Sonia went with it. It didn’t usually take much coaxing for her to try something new. “But what am I gonna write about?” she thought. She immediately decided that none of the entries would cover her professional life. “What’s the point of making the auditors’ job any easier? And no love or romance either.”
Love was the least of her concerns. Sonia was always the one who broke things off—none of her men ever had the guts to dump her. She’d been married twice, and her two ex-husbands had vanished from her life without a trace. Sonia would crack jokes about that, saying that she’d bitten their heads off… and some other things, too. She had a lot of sex, plenty of interesting boyfriends, and a couple of girlfriends thrown in—women liked Sonia. She was always calm and had incredible stamina; they saw her the way they would have liked to see their men. Men liked her too, obviously; she was tender and open with them, and she always paid for her own drinks.

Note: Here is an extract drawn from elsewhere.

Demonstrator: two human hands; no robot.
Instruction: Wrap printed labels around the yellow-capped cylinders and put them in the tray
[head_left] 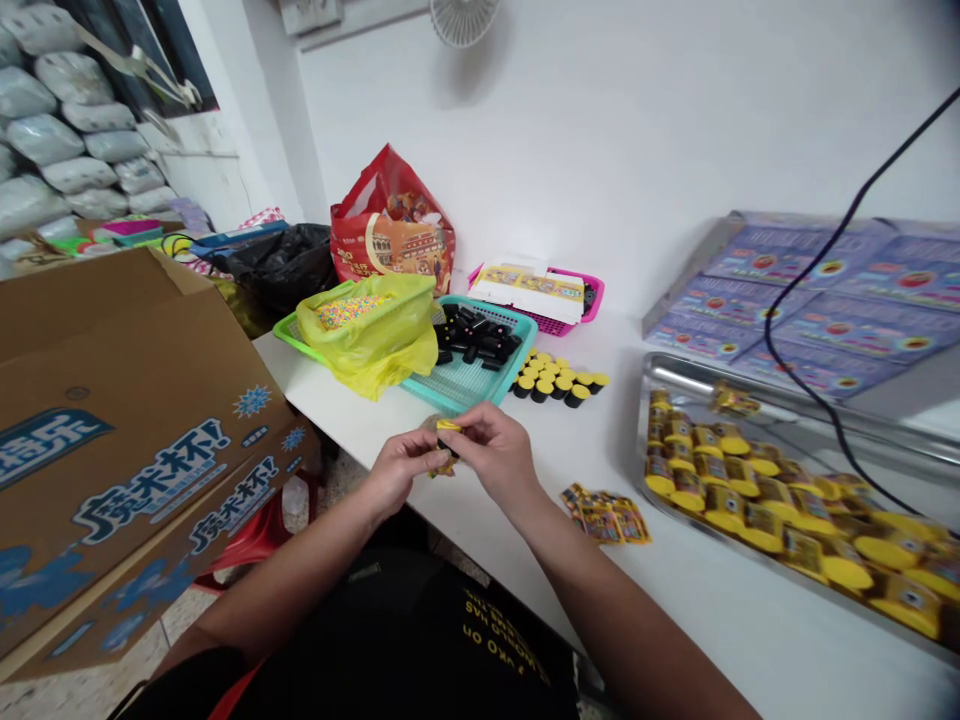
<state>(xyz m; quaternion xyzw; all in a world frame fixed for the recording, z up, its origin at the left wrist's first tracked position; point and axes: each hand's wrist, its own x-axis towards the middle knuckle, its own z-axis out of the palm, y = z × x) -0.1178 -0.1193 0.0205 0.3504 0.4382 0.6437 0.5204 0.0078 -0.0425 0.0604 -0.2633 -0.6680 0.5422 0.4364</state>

So she started logging her dreams, attentively and in detail. She described the rooms and buildings she saw and the faces that appeared, transcribed conversations, drew trees, flowers, and wild animals that didn’t have names yet, sketching and carefully captioning meteors that had fallen on the city’s old neighborhoods, diagramming systems of mines that had been buried under sand dunes, and mugshots of serial killers who’d been caught and sentenced to hang. The murderers in her pictures looked like the crew of a ship—exhausted, yet unbroken—they all had some faint resemblance to one another, as is generally the case with men who spend a long time together in a confined space. This had all been welling up for so long, eventually she couldn’t restrain herself, so she showed it to her mom, who was still alive at the time. When she was done reading the diary, she told Sonia to burn it so she’d be able to sleep at night. She heeded her mother’s advice and burned the diary, but then she started another one right away, filling it with more portraits of men standing in profile.